Ryszard Petru po spotkaniu z Jarosławem Kaczyńskim i marszałkiem Senatu przyznał, że nie udało doprowadzić się do porozumienia. Teraz lider Nowoczesnej ma kolejny pomysł: chce samorozwiązania Sejmu. To tylko symboliczny ruch, bo nie tylko Nowoczesna, ale nawet cała opozycja, nie ma wystarczająco dużo posłów, by taki wniosek przegłosować. A "ostatnia nadzieja opozycji", czyli Jarosław Gowin mówi wprost "musiałaby wybuchnąć trzecia wojna światowa", żeby poparł taki wniosek.
Ryszard Petru sporo zaryzykował idąc na spotkania z Jarosławem Kaczyńskim. Wydawało się, że był pewny, iż uda mu się przekonać szefa Prawa i Sprawiedliwości do powtórzenia głosowań nad budżetem, albo chociaż do powrotu do poprawek, które odrzucono w jednym bloku.
Jednak liderowi Nowoczesnej nie udało się doprowadzić do żadnego z tych celów. Petru stwierdził, że wycofuje swoją propozycję, zrywa rozmowy i proponuje kolejny krok. Petru chce rozmawiać z PO i PSL o samorozwiązaniu Sejmu. To tylko symboliczny gest, bo do takiej decyzji potrzebne byłyby głosy nie tylko opozycji i Kukiz '15, ale też PiS. A to po prostu niemożliwe.
– Muszę z przykrością stwierdzić, że pan przewodniczący Petru wycofał się z tego, co sam proponował i w związku z tym do takiego finalnego porozumienia (...) nie doszło – mówił Jarosław Kaczyński po spotkaniu. – Ryszard Petru przyznał, że próby dojścia do porozumienia między opozycją a PiS skończyły się fiaskiem (...) Mówię o tym z bólem – przekonywał Prezes.

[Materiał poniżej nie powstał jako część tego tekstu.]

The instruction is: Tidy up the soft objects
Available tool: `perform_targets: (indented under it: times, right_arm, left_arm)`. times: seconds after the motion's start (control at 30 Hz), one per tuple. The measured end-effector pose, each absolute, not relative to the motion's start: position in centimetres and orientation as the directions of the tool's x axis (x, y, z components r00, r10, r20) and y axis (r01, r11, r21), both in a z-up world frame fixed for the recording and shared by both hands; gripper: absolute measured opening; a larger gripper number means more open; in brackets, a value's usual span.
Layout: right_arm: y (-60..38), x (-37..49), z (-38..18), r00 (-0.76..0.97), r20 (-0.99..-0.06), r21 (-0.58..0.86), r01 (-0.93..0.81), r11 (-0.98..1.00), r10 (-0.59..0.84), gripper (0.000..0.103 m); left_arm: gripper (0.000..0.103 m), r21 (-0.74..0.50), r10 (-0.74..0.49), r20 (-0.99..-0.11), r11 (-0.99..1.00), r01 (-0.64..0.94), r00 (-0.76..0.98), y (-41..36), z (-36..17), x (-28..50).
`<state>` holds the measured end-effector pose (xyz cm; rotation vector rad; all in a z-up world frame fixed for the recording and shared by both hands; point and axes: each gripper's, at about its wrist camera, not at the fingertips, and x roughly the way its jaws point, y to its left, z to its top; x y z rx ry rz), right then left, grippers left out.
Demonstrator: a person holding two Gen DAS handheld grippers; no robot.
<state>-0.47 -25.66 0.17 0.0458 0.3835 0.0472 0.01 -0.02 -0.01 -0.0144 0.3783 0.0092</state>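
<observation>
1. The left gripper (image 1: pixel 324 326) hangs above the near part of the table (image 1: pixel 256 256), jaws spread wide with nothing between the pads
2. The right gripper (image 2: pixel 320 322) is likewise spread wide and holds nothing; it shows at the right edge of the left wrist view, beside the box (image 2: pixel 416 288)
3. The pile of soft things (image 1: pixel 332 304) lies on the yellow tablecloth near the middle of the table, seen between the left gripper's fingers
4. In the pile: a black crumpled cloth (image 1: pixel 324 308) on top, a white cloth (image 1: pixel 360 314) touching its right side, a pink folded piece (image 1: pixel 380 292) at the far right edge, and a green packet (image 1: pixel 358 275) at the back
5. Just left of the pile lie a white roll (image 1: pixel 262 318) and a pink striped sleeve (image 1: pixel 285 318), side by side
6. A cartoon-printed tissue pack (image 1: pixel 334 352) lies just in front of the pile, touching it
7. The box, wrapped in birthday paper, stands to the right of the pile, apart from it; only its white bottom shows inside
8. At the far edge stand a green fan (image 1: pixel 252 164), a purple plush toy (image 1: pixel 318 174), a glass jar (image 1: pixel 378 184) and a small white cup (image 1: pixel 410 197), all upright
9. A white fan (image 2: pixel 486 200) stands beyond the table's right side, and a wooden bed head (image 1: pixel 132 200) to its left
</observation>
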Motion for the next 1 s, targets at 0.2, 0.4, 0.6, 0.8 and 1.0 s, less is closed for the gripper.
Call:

Ostro i boleśnie dla Ryszarda Petru poczynania lidera Nowoczesnej skrytykował Władysław Kosiniak-Kamysz z PSL. – To takie wycofanie się rakiem przez przewodniczącego Petru może jest spowodowane spadkiem lajków na Facebooku, ale nie tak się tworzy politykę – mówił. Z kolei Jarosław Gowin orzekł, że "Nowoczesna ma problem sama z sobą" i rozwiał jakiekolwiek nadzieje na to, że wraz ze swoimi posłami mógłby poprzeć takowy wniosek opozycji.
Gdyby Ryszardowi Petru udało się doprowadzić do porozumienia, niewątpliwie zyskałby punkty u zmęczonych konfliktem wyborców i pokazałby się jako polityk wagi ciężkiej. Tymczasem nie ugrał nic, a jeszcze część twardego elektoratu anty-PiS uważa go za naiwniaka, który poszedł na pertraktacje z politycznym wrogiem. Z ich punktu widzenia bardziej na miejscu była twarda postawa Grzegorza Schetyny.